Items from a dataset
+++

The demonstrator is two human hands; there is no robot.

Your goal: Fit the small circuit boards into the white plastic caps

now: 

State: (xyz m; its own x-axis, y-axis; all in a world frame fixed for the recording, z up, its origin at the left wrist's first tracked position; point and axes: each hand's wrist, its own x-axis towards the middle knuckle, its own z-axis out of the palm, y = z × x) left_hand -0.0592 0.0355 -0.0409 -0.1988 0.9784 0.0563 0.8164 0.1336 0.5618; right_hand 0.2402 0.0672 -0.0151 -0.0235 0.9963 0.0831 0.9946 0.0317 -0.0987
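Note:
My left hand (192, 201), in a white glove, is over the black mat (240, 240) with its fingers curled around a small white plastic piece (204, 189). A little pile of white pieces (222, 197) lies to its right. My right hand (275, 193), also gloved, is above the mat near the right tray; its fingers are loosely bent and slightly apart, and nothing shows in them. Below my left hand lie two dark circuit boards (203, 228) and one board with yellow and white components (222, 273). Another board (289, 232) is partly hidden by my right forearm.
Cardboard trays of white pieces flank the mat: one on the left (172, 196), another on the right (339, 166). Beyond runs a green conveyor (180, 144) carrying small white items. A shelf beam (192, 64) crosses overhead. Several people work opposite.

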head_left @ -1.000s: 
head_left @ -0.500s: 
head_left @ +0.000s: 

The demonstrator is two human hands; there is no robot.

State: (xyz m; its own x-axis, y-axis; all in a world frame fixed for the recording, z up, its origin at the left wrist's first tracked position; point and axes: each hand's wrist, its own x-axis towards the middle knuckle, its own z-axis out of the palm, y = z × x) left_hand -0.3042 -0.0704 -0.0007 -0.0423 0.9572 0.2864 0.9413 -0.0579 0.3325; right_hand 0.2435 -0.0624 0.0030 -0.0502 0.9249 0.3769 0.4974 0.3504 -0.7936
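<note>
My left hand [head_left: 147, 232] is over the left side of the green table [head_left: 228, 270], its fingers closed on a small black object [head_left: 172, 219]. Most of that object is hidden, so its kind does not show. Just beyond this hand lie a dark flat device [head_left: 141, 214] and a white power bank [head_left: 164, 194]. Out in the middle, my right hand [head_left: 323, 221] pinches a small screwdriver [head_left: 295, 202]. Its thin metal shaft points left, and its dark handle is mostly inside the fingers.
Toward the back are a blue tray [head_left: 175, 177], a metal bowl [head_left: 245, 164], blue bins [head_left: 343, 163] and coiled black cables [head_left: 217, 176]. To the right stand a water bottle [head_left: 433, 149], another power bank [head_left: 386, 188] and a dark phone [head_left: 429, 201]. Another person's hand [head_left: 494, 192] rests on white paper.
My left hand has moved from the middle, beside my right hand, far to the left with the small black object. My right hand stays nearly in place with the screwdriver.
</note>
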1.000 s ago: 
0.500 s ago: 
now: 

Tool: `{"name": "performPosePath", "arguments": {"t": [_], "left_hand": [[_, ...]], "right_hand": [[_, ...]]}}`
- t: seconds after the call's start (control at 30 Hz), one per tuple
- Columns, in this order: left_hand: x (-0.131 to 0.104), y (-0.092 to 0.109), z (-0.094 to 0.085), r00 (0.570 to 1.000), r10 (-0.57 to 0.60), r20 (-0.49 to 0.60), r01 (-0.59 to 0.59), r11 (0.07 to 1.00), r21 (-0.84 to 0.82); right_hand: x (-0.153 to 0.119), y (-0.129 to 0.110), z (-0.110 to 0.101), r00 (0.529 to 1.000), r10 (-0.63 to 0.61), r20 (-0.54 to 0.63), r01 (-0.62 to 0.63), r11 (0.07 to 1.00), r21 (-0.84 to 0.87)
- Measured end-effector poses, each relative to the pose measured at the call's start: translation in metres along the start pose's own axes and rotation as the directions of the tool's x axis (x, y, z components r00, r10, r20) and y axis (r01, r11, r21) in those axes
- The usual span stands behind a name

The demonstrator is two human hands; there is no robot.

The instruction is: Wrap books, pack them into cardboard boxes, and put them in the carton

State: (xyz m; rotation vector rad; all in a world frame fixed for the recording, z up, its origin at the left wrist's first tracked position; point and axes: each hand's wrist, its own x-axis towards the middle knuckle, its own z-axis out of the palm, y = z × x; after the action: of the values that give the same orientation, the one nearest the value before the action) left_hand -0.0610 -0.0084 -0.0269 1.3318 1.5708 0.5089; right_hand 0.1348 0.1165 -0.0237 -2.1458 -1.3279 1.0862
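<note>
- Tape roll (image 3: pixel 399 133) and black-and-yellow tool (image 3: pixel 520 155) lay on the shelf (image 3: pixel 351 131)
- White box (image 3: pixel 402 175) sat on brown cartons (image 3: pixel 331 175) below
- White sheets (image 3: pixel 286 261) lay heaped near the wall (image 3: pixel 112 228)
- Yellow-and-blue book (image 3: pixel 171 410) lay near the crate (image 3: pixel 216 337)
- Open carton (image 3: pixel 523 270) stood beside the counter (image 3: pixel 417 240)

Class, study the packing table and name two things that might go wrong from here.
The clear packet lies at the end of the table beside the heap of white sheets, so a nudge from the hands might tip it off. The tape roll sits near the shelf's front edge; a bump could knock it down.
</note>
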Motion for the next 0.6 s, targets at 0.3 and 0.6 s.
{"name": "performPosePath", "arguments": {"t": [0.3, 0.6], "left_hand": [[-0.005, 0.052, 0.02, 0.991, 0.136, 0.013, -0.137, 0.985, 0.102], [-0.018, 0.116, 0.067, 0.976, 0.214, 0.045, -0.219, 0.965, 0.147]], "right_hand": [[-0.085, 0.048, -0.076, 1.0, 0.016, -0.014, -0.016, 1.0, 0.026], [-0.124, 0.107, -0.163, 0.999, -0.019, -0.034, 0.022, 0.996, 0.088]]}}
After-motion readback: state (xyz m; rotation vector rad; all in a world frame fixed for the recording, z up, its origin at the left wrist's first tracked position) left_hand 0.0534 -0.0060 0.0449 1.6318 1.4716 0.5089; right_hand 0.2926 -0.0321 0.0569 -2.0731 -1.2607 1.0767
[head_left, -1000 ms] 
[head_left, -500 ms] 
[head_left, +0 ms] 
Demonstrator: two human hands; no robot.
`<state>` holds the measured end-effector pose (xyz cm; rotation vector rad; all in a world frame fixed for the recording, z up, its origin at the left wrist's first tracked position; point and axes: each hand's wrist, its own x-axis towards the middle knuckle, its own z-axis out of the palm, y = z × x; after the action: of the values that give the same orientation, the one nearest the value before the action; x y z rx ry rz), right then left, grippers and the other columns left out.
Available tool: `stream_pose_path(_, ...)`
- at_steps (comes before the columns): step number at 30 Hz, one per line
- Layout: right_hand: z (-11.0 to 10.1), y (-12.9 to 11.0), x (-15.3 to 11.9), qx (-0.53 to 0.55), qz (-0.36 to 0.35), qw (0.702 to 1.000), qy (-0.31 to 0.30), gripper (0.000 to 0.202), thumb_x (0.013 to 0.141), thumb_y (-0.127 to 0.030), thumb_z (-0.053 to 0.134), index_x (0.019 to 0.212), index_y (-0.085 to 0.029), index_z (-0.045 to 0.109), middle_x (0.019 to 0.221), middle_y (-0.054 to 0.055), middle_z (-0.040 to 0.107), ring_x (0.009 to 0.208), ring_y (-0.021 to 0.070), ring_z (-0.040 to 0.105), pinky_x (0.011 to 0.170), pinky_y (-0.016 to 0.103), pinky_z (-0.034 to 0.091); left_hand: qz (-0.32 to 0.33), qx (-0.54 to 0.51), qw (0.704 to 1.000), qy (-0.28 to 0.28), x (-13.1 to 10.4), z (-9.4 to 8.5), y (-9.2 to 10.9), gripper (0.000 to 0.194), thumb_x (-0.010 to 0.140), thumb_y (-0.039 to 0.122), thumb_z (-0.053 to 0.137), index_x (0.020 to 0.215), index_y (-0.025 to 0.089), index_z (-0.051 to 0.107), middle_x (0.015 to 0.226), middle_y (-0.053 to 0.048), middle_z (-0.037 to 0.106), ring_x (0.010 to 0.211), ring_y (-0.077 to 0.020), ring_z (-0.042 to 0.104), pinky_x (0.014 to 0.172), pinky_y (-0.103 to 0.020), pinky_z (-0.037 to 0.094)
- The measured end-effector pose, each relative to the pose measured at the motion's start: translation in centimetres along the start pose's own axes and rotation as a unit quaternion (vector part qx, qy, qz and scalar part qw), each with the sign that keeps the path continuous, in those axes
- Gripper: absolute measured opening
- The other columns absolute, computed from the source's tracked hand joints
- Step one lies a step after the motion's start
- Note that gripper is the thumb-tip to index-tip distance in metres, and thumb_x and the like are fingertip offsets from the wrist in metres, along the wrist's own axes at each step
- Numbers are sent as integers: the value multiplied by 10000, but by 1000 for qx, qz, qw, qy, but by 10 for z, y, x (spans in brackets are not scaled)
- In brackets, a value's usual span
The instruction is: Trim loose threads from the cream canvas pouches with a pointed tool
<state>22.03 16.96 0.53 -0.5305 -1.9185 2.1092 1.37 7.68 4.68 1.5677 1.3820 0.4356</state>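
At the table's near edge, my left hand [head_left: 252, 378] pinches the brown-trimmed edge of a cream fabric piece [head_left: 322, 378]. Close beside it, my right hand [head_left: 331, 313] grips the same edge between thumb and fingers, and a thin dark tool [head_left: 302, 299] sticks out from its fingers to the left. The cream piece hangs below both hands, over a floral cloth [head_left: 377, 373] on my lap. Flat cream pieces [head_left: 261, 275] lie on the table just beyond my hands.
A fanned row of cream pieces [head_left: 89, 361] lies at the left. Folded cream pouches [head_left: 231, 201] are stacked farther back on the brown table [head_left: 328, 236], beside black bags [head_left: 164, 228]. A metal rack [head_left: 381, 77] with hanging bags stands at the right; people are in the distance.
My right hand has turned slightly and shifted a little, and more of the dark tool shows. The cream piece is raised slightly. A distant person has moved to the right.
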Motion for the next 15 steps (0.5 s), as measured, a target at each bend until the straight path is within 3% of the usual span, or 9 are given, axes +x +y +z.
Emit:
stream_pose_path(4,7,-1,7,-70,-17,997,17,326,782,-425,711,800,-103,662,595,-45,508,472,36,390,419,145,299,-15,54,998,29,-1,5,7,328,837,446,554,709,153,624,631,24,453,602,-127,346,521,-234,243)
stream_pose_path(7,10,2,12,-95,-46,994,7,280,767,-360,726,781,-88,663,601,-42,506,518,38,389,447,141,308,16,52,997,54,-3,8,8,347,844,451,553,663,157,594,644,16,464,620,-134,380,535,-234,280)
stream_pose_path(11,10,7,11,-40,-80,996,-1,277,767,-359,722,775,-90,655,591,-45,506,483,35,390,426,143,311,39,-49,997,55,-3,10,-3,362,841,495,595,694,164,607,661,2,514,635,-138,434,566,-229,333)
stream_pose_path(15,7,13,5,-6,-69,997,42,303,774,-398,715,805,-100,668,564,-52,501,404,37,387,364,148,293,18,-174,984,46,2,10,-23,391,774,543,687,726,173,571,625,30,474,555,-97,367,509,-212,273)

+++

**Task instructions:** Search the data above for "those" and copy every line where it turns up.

**Result for this task:**
- Measured end-effector poses, each relative to the pose measured at the call's start: translation in metres along the start pose's own axes and rotation as the directions of the tool's x axis (x, y, z components r00, r10, r20) and y axis (r01, r11, r21) in those axes
- The measured end-effector pose, each relative to the pose measured at the motion's start: translation in centimetres along the start pose's own axes and rotation as a unit quaternion (vector part qx, qy, qz and scalar part qw), each with the sign that keeps the path continuous, in those axes

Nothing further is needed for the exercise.